◆ Problem statement:
Looking through the listing below, state how many lines have the word "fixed" in them. Only the number should be given.

---- Source data

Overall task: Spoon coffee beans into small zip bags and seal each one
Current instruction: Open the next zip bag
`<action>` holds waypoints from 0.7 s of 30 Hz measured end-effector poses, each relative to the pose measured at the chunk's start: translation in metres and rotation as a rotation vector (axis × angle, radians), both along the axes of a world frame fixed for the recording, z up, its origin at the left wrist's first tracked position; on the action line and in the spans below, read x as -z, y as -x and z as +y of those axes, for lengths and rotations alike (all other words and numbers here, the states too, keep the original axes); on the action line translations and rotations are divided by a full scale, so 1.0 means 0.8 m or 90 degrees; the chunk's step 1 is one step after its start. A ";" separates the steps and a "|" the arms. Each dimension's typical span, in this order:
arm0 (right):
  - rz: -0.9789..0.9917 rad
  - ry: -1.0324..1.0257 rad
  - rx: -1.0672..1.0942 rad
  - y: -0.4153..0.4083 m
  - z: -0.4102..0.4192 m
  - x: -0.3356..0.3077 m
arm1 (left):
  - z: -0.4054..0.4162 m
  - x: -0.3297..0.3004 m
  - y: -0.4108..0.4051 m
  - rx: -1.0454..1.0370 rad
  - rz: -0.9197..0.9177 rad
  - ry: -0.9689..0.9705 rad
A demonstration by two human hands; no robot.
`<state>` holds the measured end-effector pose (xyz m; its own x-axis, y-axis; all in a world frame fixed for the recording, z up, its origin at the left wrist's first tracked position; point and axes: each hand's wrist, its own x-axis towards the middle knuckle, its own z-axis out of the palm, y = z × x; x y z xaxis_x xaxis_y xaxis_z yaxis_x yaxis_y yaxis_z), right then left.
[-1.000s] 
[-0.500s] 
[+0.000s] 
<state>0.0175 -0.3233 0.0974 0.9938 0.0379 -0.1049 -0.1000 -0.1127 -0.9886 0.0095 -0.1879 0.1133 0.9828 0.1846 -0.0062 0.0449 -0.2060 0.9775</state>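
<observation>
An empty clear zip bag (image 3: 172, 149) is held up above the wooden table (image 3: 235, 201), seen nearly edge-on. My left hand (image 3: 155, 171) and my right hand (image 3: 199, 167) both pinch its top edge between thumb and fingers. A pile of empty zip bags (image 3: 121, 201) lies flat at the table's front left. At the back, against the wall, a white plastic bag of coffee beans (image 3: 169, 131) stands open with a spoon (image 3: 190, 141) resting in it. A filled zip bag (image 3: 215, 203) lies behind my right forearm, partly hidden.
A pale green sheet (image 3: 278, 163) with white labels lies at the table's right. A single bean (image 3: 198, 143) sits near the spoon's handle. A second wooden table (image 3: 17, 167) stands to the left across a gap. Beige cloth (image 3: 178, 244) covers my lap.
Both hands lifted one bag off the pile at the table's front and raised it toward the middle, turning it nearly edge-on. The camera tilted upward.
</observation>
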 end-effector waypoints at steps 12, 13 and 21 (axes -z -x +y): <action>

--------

◆ Task solution:
2